----- Dataset section
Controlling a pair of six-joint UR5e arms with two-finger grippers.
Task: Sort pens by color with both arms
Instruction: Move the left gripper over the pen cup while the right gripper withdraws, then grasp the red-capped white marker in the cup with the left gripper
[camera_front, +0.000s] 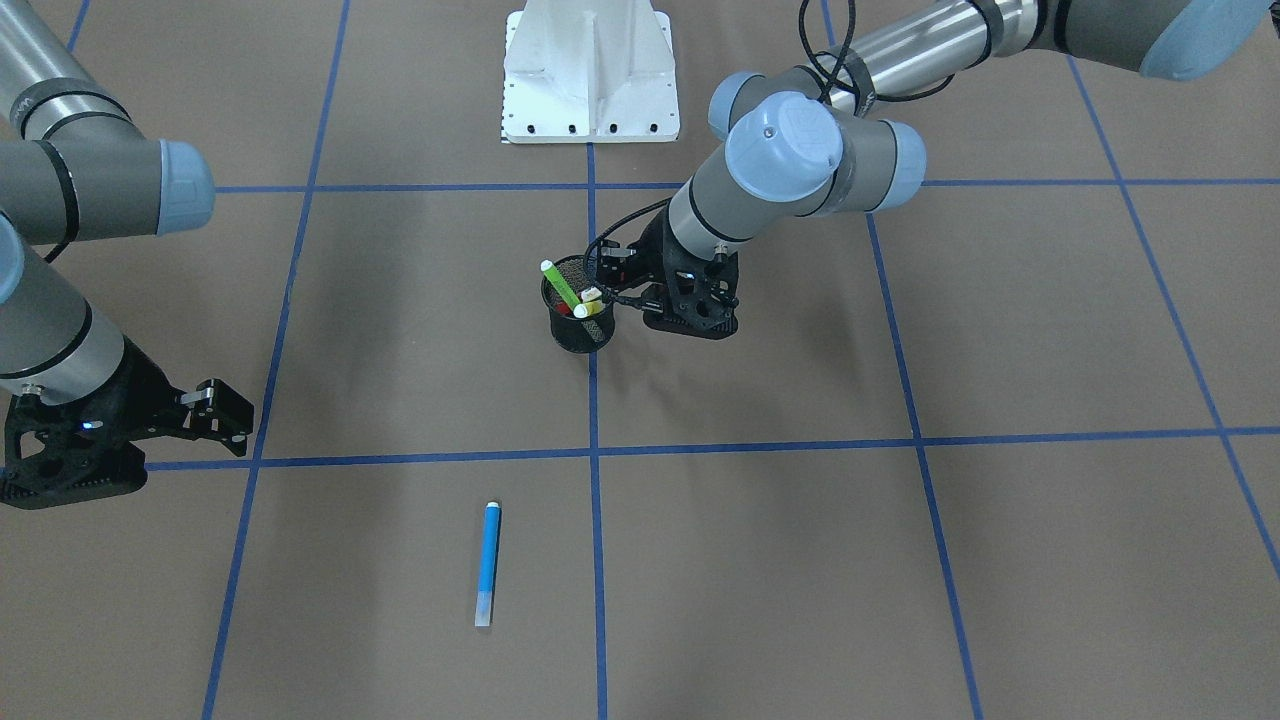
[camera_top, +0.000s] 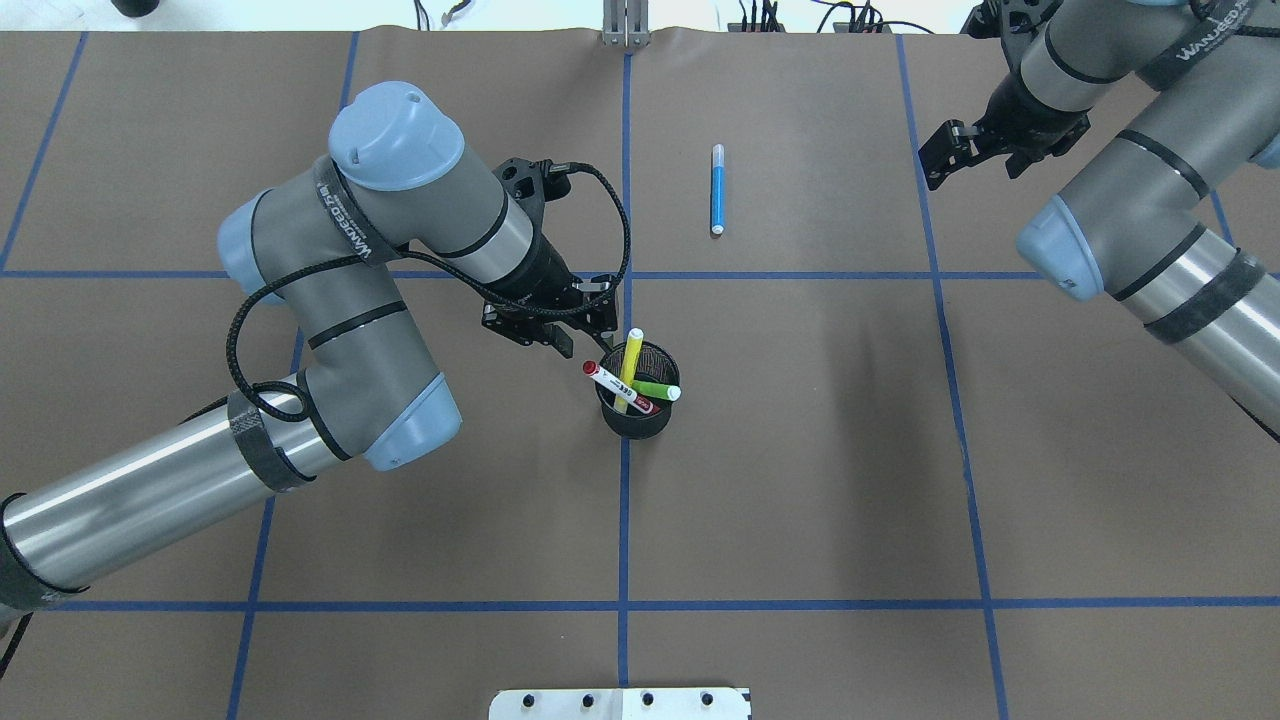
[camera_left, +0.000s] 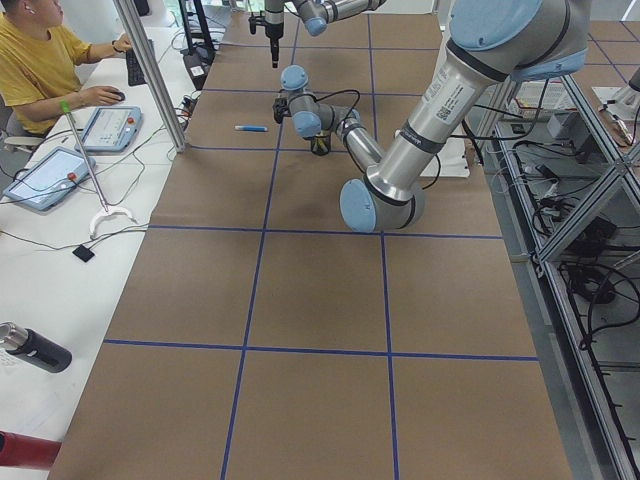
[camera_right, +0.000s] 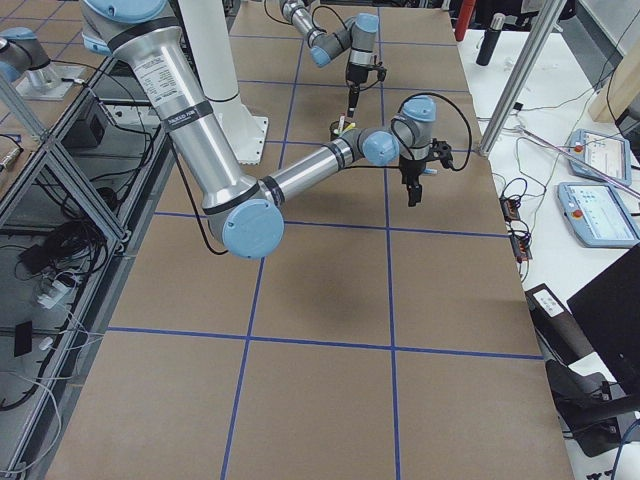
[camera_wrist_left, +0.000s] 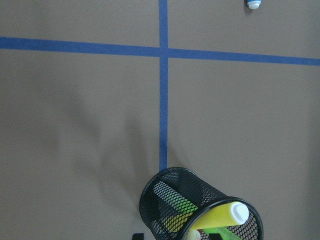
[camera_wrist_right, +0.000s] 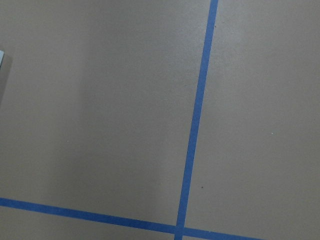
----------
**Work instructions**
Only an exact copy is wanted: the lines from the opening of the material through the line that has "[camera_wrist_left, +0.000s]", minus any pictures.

**Answer for this exercise**
Controlling a pair of six-joint UR5e arms with two-finger grippers.
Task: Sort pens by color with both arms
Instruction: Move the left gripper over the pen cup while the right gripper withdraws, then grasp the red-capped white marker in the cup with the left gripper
[camera_front, +0.000s] 
[camera_top, +0.000s] 
[camera_left, +0.000s] 
[camera_right, +0.000s] 
[camera_wrist_left, +0.000s] 

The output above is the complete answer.